_WHAT YOU ARE ASKED TO DO_
Please copy each line below that contains the word "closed".
--- START ---
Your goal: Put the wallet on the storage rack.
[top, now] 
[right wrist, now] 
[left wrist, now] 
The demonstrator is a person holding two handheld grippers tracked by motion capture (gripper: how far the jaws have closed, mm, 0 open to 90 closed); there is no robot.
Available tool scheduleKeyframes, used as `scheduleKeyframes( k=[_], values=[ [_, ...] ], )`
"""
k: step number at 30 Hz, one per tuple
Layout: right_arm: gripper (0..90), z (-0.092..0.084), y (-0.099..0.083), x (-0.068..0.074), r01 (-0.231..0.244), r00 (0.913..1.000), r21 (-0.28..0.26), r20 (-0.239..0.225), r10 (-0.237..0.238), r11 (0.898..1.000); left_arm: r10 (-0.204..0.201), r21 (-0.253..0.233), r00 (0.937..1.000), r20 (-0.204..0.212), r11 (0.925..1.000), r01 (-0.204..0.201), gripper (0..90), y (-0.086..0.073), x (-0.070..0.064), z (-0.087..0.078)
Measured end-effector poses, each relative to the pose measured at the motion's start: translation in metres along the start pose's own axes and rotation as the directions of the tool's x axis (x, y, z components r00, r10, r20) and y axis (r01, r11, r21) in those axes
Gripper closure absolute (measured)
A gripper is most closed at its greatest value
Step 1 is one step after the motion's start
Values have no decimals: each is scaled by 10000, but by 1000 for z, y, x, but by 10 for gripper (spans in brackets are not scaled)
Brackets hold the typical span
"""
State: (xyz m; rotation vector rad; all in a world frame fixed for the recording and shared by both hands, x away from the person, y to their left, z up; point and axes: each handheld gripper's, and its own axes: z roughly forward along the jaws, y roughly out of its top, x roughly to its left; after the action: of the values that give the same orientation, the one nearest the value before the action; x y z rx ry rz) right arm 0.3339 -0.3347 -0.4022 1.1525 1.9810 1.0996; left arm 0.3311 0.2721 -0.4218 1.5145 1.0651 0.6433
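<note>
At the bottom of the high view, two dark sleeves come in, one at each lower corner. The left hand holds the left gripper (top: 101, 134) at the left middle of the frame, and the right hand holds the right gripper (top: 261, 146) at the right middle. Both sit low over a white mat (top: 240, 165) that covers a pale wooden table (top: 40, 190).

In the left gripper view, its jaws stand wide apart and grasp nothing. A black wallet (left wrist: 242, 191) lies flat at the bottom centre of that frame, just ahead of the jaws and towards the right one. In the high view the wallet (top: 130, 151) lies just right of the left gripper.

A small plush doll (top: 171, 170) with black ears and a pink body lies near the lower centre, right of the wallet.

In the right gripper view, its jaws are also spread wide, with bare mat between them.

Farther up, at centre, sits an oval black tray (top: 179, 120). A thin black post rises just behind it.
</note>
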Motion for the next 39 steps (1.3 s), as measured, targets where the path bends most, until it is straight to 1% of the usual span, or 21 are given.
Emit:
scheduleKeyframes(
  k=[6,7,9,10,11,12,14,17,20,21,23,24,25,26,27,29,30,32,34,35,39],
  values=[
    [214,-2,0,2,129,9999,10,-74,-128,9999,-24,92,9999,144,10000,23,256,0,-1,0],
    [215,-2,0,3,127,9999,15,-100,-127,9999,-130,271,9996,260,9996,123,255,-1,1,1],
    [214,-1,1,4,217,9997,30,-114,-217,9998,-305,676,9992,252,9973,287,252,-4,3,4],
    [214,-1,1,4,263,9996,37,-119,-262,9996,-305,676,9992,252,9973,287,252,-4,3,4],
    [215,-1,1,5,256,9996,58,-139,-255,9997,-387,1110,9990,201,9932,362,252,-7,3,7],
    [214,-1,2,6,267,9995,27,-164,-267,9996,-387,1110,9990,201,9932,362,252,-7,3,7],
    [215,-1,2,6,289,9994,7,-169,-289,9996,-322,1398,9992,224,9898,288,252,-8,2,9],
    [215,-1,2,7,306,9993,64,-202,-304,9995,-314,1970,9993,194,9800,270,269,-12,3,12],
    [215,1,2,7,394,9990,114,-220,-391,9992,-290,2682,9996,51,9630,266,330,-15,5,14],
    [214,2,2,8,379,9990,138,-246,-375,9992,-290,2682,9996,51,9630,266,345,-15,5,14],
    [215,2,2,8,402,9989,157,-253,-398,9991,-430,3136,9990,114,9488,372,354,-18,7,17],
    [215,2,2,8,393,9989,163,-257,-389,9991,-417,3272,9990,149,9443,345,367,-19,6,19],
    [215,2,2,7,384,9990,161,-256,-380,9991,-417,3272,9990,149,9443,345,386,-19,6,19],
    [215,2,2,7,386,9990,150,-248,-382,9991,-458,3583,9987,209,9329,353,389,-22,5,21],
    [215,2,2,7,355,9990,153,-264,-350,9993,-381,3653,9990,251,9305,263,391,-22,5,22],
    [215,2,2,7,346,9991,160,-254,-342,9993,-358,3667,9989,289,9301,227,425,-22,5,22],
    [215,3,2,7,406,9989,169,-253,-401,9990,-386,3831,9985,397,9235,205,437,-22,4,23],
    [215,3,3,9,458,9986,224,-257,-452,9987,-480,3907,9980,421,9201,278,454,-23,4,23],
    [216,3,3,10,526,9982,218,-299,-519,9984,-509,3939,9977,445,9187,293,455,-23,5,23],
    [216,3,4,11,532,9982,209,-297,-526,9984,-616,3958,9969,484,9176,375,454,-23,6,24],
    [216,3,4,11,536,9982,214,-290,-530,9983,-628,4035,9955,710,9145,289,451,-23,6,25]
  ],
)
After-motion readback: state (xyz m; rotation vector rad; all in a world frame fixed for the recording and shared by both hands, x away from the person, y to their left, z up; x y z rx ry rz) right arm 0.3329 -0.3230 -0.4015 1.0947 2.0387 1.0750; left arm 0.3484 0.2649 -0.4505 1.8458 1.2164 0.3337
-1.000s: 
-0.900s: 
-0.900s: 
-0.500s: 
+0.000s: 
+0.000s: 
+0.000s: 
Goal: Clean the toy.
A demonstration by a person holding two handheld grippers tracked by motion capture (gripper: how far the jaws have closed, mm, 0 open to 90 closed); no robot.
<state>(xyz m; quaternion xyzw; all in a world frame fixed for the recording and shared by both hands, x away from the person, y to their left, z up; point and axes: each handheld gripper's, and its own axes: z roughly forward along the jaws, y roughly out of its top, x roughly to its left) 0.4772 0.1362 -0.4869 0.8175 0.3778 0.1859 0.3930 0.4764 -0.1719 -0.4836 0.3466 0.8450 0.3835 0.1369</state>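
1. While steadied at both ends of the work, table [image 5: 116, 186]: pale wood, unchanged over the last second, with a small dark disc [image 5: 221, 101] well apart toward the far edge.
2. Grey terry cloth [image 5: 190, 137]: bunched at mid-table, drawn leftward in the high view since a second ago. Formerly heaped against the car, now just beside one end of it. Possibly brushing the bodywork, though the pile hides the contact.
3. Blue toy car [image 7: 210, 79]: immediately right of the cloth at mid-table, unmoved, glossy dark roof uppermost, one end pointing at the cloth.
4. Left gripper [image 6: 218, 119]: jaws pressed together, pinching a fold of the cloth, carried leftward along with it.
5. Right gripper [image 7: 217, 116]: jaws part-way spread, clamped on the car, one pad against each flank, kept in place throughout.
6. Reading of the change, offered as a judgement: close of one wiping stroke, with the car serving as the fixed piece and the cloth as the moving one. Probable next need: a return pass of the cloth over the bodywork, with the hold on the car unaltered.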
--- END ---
_RESPONSE FOR THIS EXERCISE_
The demonstrator is a person holding two handheld grippers tracked by motion capture (gripper: how far the jaws have closed, mm, 0 open to 90 closed); there is no robot.
A gripper is most closed at its greatest value
A demonstration by a person holding two handheld grippers tracked by motion capture (gripper: how far the jaws have closed, mm, 0 open to 90 closed); no robot.

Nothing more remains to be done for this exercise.